Environment 100 also includes a speech recognizer 114 and a communications system 116. Speech recognizer 114 represents a speech recognition module(s) capable of receiving audio input and recognizing the audio input. The recognized audio input can be used in a variety of manners, such as to generate text (e.g., for dictation), to perform commands (e.g., allowing a user to input voice commands to a computer system in a vehicle), and so forth. Communications system 116 represents a destination for audio input, such as a cellular telephone (or other wireless communications device). Communications system 116 may be the same as (or alternatively may include or may be included in) communications source 110.

Speech recognizer 114 and communications system 116 both receive audio data from microphone 106. Microphone 106 receives audio signals from user 102 and speaker 104, as well as any other audio sources in environment 100 (e.g., road noise, wind noise, dogs barking, people laughing, etc.). The sound received at microphone 106 is converted into an audio signal in any of a variety of conventional manners. The resulting audio signal can be in any of a variety of analog and/or digital formats. The conversion may be performed by microphone 106 or alternatively another component (not shown) in environment 100. Microphone 106 optionally includes voice isolation functionality that allows oral data from user 102 to be identified more easily, as discussed in more detail below. Optionally, the audio data (or audio signals) may be passed through acoustic echo cancellation module 118 prior to being input to speech recognizer 114 and/or communications system 116, as discussed in more detail below.

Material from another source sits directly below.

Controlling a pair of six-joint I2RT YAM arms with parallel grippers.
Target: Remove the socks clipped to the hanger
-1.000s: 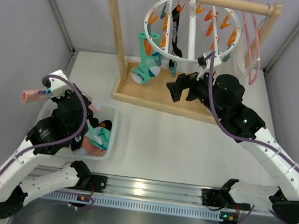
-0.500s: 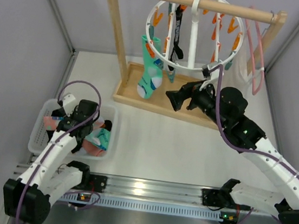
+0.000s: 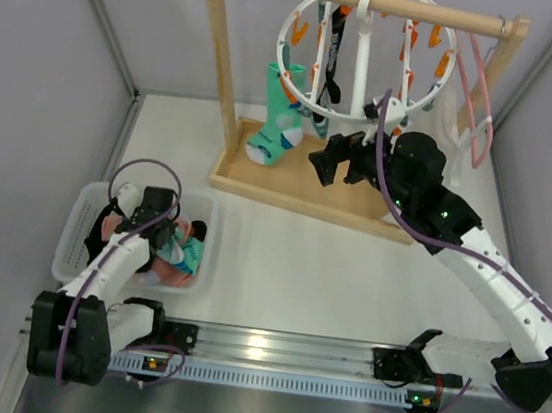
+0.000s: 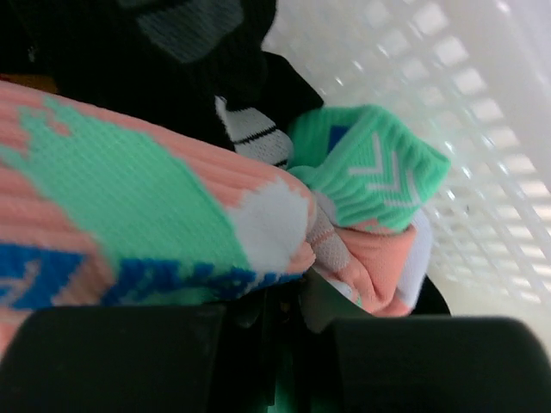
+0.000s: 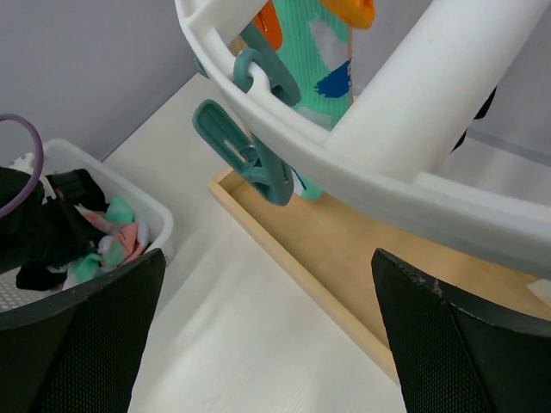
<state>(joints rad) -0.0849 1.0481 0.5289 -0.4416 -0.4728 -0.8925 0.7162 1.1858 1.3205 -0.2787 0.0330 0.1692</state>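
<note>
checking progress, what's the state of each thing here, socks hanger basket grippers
hanger, hung on rack
teal sock, clipped to hanger
black sock, clipped to hanger
basket, holds loose socks
left gripper, in basket, jaws unclear
right gripper, open by hanger

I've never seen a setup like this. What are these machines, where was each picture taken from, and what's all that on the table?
They are robots: a left arm and a right arm bolted to a table. The wide picture looks down from above them; the other two come from a small camera on each wrist. At the back, a wooden rack carries a white ring hanger with a green sock and a black sock clipped on. The right gripper, the arm's two-fingered hand, is open and empty close to that ring. The left gripper is down in a white basket among loose socks; whether it grips one cannot be told.
</note>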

In certain embodiments, one or more of entertainment source 108, communications source 110, volume control 112, acoustic echo cancellation module 118, speech recognizer 114, communications system 116, and dynamic volume control module 120 are implemented in a vehicle stereo system or automotive PC. Additionally, one or more of these components may be separate, such as a cellular telephone (operating as communications source 110 and communications system 116) being separate from the vehicle stereo system that includes dynamic volume control module 120. In alternate embodiments, one or more of entertainment source 108, communications source 110, volume control 112, acoustic echo cancellation module 118, speech recognizer 114, communications system 116, and dynamic volume control module 120 are implemented in other devices, such as a home entertainment system, a home or business computer, a gaming console, and so forth.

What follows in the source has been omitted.